• **THE PROBLEM**
The expected output is the full data, repeated exactly, without pictures.

• **DATASET SECTION**
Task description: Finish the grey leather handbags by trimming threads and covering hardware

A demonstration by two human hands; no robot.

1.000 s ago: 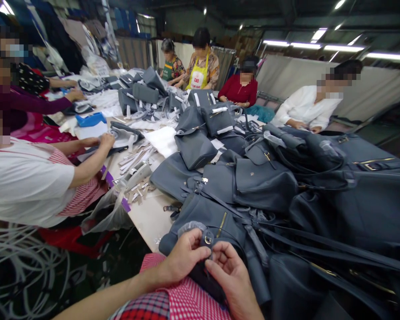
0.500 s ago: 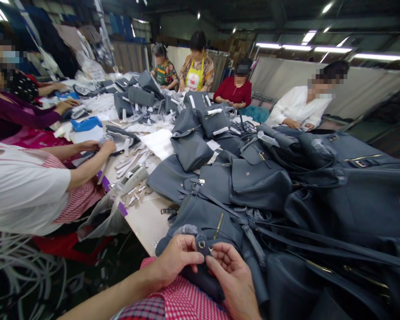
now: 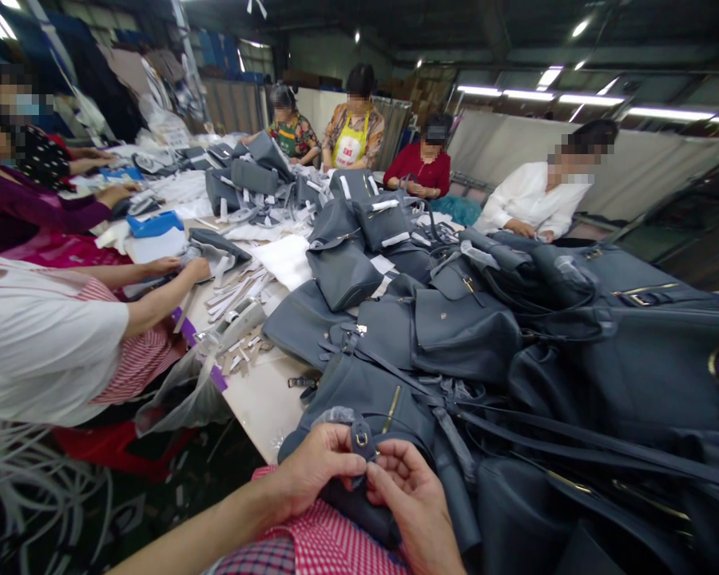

• **SOLVED EXERCISE**
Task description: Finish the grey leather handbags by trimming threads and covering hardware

A demonstration by two human hands; no robot.

1.000 s ago: 
0.500 s ago: 
now: 

Nothing else is part of this exercise.